*** INPUT ***

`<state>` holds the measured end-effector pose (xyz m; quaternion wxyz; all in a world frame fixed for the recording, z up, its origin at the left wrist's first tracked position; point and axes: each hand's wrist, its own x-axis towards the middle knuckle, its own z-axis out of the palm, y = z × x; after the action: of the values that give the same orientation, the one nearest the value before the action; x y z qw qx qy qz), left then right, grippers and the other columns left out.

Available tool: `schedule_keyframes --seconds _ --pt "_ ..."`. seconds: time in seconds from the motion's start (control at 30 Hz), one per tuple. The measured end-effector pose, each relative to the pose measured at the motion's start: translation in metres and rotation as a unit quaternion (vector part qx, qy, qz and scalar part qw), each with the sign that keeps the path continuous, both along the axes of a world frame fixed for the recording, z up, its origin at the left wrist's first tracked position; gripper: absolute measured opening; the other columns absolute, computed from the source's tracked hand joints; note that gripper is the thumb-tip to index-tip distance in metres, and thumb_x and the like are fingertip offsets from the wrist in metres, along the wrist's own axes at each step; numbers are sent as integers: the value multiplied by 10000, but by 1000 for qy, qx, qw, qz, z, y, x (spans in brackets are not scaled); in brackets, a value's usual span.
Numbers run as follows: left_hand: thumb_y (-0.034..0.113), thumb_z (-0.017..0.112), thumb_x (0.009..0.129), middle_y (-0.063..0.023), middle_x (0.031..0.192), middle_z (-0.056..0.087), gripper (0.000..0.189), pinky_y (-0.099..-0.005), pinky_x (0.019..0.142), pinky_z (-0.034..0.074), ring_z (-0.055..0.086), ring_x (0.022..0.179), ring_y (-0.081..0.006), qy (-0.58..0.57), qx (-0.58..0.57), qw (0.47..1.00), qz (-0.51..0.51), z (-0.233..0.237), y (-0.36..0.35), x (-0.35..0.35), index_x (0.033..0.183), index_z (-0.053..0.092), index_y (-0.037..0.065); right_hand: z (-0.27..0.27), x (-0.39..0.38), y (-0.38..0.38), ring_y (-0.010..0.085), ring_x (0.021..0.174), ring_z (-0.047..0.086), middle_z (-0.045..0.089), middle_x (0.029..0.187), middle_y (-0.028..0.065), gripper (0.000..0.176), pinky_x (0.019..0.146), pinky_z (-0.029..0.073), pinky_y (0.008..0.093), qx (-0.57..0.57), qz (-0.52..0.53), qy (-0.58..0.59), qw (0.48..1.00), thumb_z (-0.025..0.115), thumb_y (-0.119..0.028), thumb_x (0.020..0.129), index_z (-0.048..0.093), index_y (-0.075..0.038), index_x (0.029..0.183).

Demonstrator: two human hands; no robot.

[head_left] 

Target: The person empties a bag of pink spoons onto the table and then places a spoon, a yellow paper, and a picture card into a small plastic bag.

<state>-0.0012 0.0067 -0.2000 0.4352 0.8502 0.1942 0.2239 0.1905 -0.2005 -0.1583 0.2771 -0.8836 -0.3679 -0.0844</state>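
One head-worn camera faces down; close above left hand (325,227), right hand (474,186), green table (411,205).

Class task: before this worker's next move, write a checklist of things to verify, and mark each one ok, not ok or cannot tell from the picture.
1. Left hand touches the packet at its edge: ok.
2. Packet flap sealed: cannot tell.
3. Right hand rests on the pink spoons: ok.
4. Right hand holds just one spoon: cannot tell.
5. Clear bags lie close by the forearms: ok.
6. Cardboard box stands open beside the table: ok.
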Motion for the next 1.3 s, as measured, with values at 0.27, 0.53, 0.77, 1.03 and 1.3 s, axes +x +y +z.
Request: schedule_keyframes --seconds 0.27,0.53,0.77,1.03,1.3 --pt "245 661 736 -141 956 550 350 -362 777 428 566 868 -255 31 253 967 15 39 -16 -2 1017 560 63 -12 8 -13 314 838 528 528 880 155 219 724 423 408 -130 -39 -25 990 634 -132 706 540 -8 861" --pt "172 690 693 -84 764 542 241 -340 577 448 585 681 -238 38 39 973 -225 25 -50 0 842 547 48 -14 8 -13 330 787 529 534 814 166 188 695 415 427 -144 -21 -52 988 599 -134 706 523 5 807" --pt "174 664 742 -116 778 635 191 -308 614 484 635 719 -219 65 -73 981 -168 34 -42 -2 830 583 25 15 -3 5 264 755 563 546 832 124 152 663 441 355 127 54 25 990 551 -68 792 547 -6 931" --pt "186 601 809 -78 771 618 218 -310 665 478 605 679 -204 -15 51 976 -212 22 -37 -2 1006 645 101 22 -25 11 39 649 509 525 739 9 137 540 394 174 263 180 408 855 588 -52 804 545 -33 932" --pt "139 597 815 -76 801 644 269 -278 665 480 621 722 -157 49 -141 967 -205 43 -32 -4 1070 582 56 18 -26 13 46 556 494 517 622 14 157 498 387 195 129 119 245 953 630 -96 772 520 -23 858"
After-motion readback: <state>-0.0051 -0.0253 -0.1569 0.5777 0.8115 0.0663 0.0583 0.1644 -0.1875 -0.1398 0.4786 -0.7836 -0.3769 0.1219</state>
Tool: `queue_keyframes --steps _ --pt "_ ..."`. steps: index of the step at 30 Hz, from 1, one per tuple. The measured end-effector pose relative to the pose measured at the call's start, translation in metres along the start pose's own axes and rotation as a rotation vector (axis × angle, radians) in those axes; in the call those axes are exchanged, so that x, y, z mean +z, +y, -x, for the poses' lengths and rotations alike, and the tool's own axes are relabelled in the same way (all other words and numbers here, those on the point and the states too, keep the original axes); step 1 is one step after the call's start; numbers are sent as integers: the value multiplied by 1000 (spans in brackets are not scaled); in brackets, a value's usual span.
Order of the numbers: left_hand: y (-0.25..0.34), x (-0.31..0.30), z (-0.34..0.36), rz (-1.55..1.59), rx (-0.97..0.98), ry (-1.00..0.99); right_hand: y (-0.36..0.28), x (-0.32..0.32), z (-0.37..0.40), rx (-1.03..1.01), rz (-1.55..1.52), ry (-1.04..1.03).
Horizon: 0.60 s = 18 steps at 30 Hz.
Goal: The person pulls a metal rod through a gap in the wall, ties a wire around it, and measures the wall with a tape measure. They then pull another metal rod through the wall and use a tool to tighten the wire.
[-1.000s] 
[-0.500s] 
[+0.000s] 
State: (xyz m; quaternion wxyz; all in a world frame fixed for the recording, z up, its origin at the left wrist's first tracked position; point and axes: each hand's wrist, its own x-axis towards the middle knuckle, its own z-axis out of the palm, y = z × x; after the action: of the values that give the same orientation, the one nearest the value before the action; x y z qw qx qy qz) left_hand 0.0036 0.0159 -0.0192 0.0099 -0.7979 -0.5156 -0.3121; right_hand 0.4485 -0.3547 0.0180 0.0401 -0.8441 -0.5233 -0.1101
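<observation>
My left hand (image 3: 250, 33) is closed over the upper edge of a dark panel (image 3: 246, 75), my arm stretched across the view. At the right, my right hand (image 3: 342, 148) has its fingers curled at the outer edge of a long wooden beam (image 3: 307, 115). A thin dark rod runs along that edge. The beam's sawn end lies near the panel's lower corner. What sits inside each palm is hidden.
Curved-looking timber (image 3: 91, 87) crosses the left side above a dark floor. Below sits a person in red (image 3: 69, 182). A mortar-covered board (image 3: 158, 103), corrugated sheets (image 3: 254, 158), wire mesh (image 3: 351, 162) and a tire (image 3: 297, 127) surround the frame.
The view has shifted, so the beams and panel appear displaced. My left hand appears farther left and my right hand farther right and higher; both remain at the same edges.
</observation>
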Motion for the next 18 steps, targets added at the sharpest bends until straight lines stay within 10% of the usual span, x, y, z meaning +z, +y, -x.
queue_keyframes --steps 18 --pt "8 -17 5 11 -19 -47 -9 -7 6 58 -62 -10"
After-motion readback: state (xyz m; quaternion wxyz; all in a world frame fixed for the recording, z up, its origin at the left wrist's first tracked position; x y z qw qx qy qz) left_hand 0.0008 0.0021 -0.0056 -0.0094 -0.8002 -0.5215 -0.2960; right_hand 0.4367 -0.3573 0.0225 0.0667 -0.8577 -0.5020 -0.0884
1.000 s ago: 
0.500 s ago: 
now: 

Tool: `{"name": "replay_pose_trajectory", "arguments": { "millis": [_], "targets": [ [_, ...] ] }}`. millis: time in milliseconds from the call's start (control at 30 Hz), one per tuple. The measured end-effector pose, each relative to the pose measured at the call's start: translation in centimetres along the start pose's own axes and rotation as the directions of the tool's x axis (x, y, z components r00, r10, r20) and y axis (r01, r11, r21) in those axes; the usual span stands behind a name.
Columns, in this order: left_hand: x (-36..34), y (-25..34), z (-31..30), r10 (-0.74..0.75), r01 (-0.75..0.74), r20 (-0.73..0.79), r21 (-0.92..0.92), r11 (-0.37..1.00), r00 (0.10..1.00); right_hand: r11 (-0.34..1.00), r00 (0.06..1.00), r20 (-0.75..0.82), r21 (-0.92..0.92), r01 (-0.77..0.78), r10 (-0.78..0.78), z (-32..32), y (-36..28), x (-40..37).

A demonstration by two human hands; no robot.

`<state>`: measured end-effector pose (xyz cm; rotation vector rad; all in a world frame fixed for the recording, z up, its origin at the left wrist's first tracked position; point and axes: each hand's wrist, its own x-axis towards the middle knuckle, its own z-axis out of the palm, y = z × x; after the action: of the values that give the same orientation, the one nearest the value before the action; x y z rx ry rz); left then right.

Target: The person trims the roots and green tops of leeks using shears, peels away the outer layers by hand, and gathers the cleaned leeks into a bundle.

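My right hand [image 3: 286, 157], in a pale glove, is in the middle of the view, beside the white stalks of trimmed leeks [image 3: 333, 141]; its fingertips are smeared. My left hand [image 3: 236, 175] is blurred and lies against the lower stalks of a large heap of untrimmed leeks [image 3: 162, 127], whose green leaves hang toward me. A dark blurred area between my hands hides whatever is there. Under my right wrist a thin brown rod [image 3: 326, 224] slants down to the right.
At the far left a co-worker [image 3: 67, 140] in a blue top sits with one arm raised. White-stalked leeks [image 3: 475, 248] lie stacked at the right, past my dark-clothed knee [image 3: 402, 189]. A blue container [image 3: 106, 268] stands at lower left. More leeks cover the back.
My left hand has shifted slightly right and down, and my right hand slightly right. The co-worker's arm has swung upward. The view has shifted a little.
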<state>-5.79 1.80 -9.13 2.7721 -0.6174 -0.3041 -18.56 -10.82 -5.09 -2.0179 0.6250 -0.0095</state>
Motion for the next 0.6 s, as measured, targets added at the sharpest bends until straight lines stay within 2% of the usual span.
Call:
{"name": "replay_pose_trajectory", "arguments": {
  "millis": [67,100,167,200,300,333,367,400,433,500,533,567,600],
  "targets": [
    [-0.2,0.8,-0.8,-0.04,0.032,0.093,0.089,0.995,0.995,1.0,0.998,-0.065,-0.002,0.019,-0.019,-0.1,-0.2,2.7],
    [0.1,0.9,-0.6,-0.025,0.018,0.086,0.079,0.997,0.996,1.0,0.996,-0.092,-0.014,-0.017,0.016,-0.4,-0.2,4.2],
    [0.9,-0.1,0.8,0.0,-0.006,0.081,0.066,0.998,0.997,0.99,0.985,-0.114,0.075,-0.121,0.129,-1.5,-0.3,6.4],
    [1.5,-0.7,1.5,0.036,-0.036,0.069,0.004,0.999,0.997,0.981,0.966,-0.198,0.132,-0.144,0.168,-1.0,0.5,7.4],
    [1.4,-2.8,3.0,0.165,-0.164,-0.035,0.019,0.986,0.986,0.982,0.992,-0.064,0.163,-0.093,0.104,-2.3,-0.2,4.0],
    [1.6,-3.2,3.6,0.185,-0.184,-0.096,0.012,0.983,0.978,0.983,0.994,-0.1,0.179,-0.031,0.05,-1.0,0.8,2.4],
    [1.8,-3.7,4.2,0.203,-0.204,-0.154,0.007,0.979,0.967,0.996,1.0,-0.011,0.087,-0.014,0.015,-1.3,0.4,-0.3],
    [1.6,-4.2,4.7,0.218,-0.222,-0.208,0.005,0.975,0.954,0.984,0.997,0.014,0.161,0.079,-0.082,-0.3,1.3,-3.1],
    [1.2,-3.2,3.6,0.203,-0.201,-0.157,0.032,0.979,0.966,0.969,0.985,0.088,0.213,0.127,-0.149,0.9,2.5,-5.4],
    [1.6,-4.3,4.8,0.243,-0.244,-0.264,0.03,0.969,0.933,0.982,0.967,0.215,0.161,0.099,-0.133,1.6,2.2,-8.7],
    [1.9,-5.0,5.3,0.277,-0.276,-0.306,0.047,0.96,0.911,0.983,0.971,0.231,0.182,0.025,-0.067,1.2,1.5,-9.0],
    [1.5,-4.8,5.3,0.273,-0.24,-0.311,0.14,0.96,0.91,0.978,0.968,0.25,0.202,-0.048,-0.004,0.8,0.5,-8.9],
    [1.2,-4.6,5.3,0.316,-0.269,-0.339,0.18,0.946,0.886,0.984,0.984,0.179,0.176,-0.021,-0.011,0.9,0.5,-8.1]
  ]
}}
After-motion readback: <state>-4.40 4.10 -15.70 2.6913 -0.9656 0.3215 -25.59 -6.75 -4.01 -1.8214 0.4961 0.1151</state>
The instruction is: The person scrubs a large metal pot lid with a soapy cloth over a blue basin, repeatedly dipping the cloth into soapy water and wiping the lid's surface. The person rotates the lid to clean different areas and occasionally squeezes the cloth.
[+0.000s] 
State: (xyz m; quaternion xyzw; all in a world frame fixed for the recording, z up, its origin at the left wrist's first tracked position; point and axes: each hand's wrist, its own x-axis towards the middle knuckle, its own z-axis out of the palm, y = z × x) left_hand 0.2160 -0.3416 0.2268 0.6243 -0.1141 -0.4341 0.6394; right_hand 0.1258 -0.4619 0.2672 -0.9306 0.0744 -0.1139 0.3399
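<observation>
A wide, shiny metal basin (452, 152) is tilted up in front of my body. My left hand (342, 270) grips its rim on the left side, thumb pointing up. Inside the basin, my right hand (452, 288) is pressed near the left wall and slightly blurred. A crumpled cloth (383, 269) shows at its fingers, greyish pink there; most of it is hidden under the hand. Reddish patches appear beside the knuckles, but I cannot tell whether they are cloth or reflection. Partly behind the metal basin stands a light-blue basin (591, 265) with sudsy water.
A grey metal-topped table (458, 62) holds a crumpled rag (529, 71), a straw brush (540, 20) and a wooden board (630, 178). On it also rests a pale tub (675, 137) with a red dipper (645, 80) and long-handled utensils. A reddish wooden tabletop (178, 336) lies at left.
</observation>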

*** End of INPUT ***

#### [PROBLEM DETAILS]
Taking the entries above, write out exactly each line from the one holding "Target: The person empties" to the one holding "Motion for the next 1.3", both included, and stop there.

#### [ANSWER SPACE]
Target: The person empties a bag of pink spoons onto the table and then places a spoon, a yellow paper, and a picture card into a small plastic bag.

<state>-0.0012 0.0067 -0.2000 0.4352 0.8502 0.1942 0.2239 0.1905 -0.2005 -0.1583 0.2771 -0.8836 -0.3679 -0.0844</state>
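One head-worn camera faces down; close above left hand (325,227), right hand (474,186), green table (411,205).

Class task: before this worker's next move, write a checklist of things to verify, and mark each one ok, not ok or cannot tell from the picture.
1. Left hand touches the packet at its edge: ok.
2. Packet flap sealed: cannot tell.
3. Right hand rests on the pink spoons: ok.
4. Right hand holds just one spoon: cannot tell.
5. Clear bags lie close by the forearms: ok.
6. Cardboard box stands open beside the table: ok.
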Motion for the next 1.3 s, as measured, with values at 0.27, 0.53, 0.77, 1.03 and 1.3 s, axes +x +y +z.

What the exercise required is now done.